Never again, he told himself. Don’t be that fool again.
But his chest still ached with the weight of it.
“You smother everything with all that bitterness you carry,” Auren added, voice quieter, but no less venomous. “You twist everything that touches you. I’d rather be loved by a human than pitied by you.”
Ulric flinched.
Good. Let it sting.
“You think I wanted to care?” Auren snarled. “You think I wanted to feel anything for you after the way you treated me? I was stupid. But I won’t be making that mistake again.” His voice cracked. “You’re just a bitter, old Kraken who doesn’t know how to love anything he can’t control.”
Ulric’s jaw clenched, his gaze locked on the floor. Silent.
“You may have the Queen’s ear. But you don’t have mine,” Auren said with finality. “You can’t tell me who I can and can’t love.”
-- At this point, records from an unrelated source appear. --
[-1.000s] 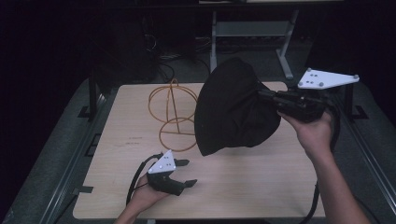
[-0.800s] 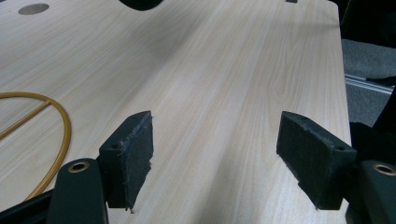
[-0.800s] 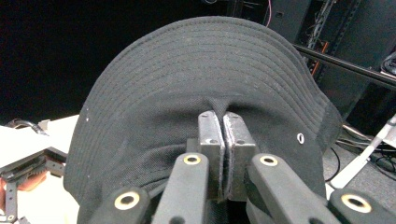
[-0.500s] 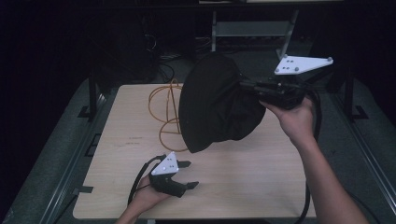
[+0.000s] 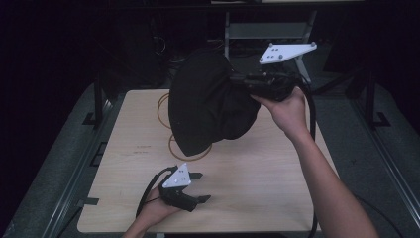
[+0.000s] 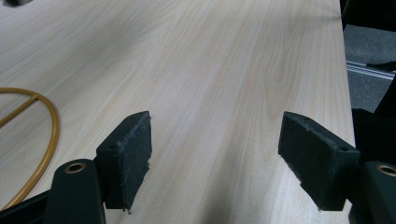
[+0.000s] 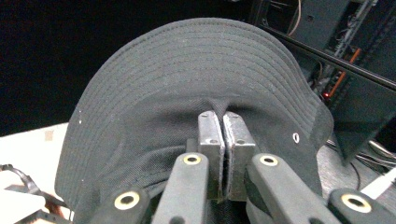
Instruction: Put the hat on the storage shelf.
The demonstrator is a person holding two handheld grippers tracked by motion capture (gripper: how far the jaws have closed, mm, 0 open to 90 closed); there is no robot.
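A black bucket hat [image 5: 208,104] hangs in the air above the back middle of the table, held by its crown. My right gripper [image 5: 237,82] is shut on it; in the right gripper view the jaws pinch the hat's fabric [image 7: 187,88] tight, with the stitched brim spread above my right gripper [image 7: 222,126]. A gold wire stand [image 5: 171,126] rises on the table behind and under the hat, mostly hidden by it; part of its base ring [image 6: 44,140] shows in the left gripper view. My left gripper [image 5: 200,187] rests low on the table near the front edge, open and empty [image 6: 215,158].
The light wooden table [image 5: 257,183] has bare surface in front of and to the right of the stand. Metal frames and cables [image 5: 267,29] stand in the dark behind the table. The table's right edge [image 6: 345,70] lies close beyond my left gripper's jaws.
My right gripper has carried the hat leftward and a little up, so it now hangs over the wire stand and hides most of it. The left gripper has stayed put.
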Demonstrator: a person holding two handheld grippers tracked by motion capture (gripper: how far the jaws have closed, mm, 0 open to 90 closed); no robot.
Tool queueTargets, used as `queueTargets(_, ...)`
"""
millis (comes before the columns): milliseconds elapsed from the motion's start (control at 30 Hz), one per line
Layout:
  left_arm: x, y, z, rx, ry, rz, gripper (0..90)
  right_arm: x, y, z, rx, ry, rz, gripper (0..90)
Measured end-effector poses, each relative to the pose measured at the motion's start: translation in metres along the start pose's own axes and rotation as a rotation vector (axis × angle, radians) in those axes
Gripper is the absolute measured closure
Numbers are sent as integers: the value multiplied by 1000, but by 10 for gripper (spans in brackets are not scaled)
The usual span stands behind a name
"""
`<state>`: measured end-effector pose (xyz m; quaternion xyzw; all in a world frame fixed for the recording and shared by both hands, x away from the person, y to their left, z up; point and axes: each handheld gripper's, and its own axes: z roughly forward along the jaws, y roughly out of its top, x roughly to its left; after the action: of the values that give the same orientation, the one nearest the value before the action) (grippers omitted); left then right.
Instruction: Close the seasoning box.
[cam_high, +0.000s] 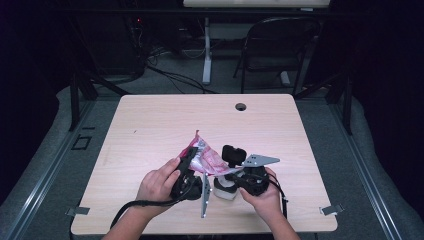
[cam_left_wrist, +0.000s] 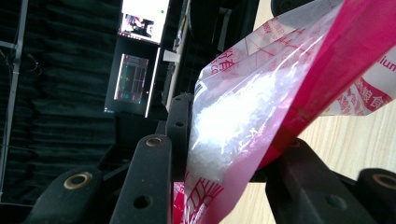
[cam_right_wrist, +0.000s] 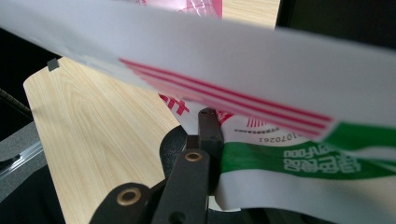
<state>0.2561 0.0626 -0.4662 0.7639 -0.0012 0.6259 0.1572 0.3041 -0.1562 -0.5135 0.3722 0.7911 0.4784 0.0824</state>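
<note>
A pink and white plastic bag (cam_high: 206, 158) of white grains is held up between both grippers, just above the near middle of the wooden table (cam_high: 150, 125). My left gripper (cam_high: 192, 159) is shut on its pink side; in the left gripper view the bag (cam_left_wrist: 243, 116) bulges between the two black jaws (cam_left_wrist: 229, 149). My right gripper (cam_high: 231, 174) is shut on the bag's other end. In the right gripper view one black finger (cam_right_wrist: 208, 130) presses on a white fold with a green band (cam_right_wrist: 289, 161), and the other finger is hidden behind the bag.
A cable hole (cam_high: 241, 106) sits near the table's far edge. Beyond the table stand a black chair (cam_high: 280, 45) and a white desk leg (cam_high: 206, 50). Lit screens (cam_left_wrist: 140, 23) show against dark curtains.
</note>
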Motion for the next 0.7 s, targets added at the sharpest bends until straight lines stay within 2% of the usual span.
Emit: queueTargets(700,2,2,-1,-3,3,6,700,0,0,0,-2,11,1,900)
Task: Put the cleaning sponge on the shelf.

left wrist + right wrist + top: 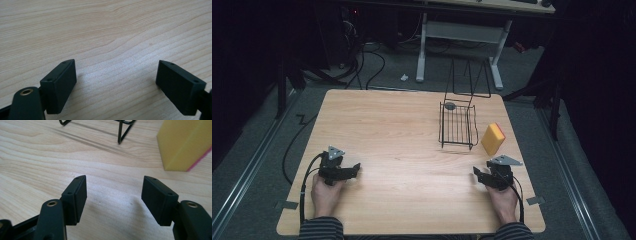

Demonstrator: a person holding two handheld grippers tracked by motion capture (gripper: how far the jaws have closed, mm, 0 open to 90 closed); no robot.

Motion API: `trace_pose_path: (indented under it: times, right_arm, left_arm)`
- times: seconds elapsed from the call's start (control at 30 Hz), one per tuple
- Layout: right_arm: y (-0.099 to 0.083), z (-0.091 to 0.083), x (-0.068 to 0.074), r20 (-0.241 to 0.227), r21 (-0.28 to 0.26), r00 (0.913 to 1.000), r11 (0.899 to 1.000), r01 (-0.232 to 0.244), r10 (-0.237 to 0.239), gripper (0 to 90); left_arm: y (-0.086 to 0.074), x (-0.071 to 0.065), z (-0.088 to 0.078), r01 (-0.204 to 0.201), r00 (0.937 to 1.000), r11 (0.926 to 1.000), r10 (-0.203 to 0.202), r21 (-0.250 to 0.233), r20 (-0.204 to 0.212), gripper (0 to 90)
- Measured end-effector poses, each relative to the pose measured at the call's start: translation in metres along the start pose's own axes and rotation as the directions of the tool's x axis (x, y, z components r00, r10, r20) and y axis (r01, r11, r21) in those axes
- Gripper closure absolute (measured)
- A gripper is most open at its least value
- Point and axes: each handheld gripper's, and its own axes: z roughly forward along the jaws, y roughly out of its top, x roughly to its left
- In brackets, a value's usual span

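My left gripper (354, 170) rests low over the near left part of the wooden table (397, 130), held by a hand. Its jaws stand open in the left gripper view (116, 62), with bare wood between them. My right gripper (479, 176) sits at the near right, also open (115, 178) and with nothing between its jaws. A yellow sponge (493, 138) with a pink face stands on edge just beyond the right gripper; it rises ahead and to the right (182, 142) in the right gripper view. A black wire rack (457, 125) stands left of the sponge, its feet (122, 130) ahead.
A small grey round object (450, 106) lies at the rack's far left corner. Behind the table stand a white desk frame (462, 35) and cables on the floor. The table's right edge runs close to the sponge and the right hand.
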Motion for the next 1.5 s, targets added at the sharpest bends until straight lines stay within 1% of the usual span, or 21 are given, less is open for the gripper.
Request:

Ulric opened his mouth—but Auren cut him off.
This conversation, and all future conversations, were over.
“You’re not welcome here, Kraken. I never want to see you in my cave again.”
The cave echoed with silence. Ulric’s throat bobbed once. He nodded stiffly, eyes far away. “If that is your decision… then so be it.” He turned and vanished into the water, a shadow pulled by the tide.
Auren shook in the wake of his absence. The water in the cave felt colder. The edges of his treasures dulled. The elation Elias had filled him with drained like blood from an open wound.
“Fuck you, Ulric,” he whispered.
But the tears welled anyway. And this time, he let them fall.